Hint: Use the Cauchy-Schwarz inequality \(|\langle x,y\rangle|^2\le \langle x,x\rangle\cdot \langle y,y\rangle\).
Problem 3
Let \(A\) be a symmetric real-valued square matrix.
Show that if \(\lambda+i\mu\) is an eigenvalue of \(A\) and \(z=x+iy\) is a corresponding eigenvector, then \(\mu=0\) and \(x\) is an eigenvector (you can assume \(x\ne 0\) for simplicity). In other words, eigenvalues of symmetric matrices are always real and eigenvectors can always be chosen to be real.
Hint: Show that \(\overline z^T\!Az\) is real.
Show that eigenvectors of \(A\) corresponding to distinct eigenvalues are orthogonal.
Problem 4
Let \(X\) and \(Y\) be linear vector spaces over \(\mathbb R\) equipped with inner products \(\langle\cdot,\cdot\rangle_X\) and \(\langle\cdot,\cdot\rangle_Y\), respectively. Further, let \(L:X\to Y\) be a linear operator.
We define the adjoint of \(L\) to be a linear operator \(L^*:Y\to X\) with the property that \[ \langle y,Lx\rangle_Y=\langle L^*y,x\rangle_X\qquad \forall\, x\in X,\ y\in Y \] Assume that the map \(LL^*:Y\to Y\) is invertible. Then the equation \(Lx=y_0\) has a solution \[ x_0=L^*(LL^*)^{-1}y_0 \] for each \(y_0\in Y\).
Prove that if \(x_1\) is any other solution of \(Lx=y_0\), then \(\langle x_1,x_1\rangle\ge \langle x_0,x_0\rangle\).

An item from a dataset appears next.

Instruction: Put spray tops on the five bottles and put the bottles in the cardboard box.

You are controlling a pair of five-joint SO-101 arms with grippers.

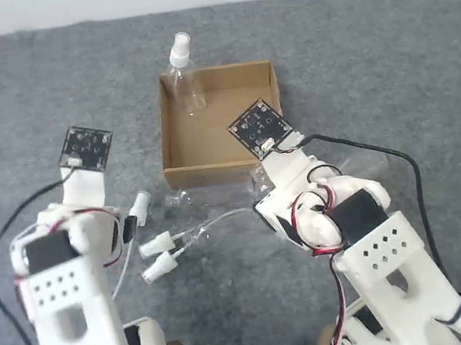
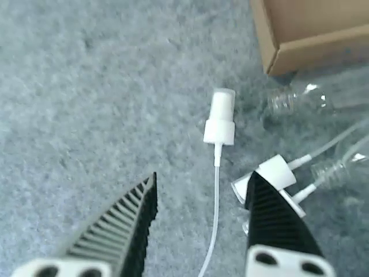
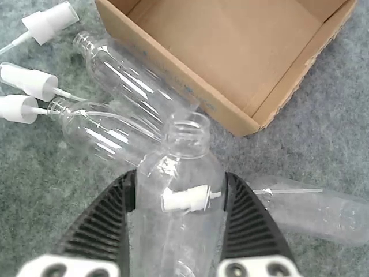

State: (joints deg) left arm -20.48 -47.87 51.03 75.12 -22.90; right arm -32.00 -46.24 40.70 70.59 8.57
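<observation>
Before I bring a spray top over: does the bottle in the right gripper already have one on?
No, the bottle in the right gripper has a bare, open neck.

High view, lower centre: right arm [image 1: 366,222] covers loose bottles [image 1: 184,199] before cardboard box [image 1: 205,174]; count unclear. Right wrist view: held bottle [image 3: 184,138] in right hand [image 3: 179,178], base cut by frame edge; white piece on it unidentifiable. Neighbour bottle [image 3: 311,208] cut likewise. Left wrist view: loose bottles blurred, cut by edge.
</observation>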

Hint: Let \(y_1:=(LL^*)^{-1}y_0\). Using the definition of adjoint, show that \(\langle y_1,Lx_0\rangle=\langle x_0,x_0\rangle\) and also that \(\langle x_0,x_1\rangle=\langle y_1,Lx_0\rangle\) Complete the proof by using the fact that \(\langle x_1-x_0,x_1-x_0\rangle\ge 0\).
Problem 5
Using the stability definitions given in class, determine if the systems below are stable, asymptotically stable, globally asymptotically stable, or neither. The first two systems are in \(\mathbb{R}^2\), the last is in \(\mathbb{R}\).

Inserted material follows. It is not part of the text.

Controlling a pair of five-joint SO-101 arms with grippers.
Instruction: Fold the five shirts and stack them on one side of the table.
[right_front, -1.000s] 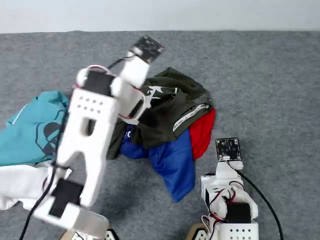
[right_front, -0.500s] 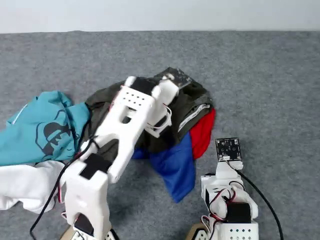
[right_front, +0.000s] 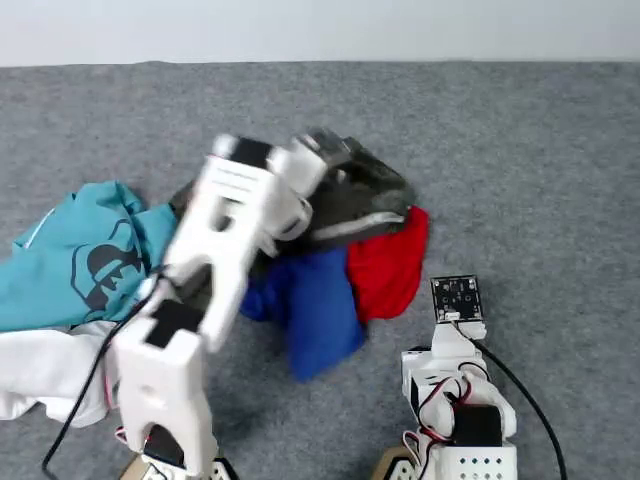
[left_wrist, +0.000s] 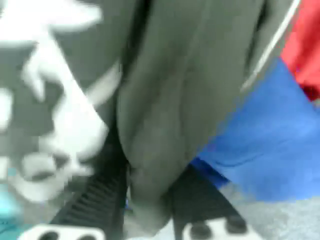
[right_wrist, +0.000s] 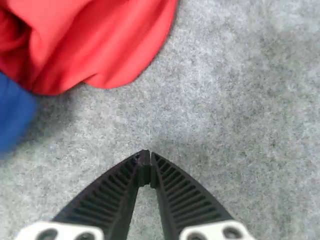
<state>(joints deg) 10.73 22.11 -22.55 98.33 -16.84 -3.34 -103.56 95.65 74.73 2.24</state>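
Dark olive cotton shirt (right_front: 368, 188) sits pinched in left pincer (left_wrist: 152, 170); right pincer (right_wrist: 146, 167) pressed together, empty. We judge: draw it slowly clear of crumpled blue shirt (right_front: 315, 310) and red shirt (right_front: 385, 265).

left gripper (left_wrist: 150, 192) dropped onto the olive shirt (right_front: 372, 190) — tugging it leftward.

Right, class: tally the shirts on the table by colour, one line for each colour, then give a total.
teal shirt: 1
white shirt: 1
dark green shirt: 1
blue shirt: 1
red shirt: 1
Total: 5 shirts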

- \(\dot x_1 = 0\) and \(\dot x_2 = -x_2\)
- \(\dot x_1 = -x_2\) and \(\dot x_2 = 0\)
- \(\dot x = 0\) if \(|x|>1\) and \(\dot x = -x\) otherwise
Justify your answers using only the definitions of stability (not eigenvalues or Lyapunov’s method).
Problem 6
First, some definitions.
Given a linear operator \(A:X\to X\), a subspace \(Y\subset X\) is called \(A\)-invariant if \(Ay\in Y\) \(\forall y\in Y\).
For a linear system \(\dot x=Ax\) on \(X=\mathbb{R}^n\), this means that \(x_0\in Y\) implies \(x(t)\in Y\) \(\forall t\) (reason: \(x(t)=e^{At}x_0=(I+A+A^2/2+\dots)x_0\)).
If \(v\) is an eigenvector of \(A\) with a real eigenvalue, then \(\operatorname{span}\{v\}\) is a 1-dimensional invariant subspace. For a \(k\times k\) Jordan block, the eigenvector \(v_1\) and the generalized eigenvectors \(v_2,\dots, v_k\) together span an invariant subspace.
The case of a pair of complex eigenvalues was discussed in Problem Set 2, Problem 3
The sum of all invariant subspaces corresponding to eigenvalues with \(\text{Re}(\lambda)<0\) is called the stable invariant subspace; the corresponding object for \(\text{Re}(\lambda)\ge 0\) is the unstable invariant subspace; together these two subspaces span \(\mathbb{R}^n\).
Consider the LTI system \(\dot x =Ax\) where \[ A= \begin{pmatrix} -1 & 0 & 0 \\ 0 & 2 & 1\\ 0 & -1 & 2 \end{pmatrix} \] Identify the stable and unstable invariant subspaces by giving a real basis for each of them.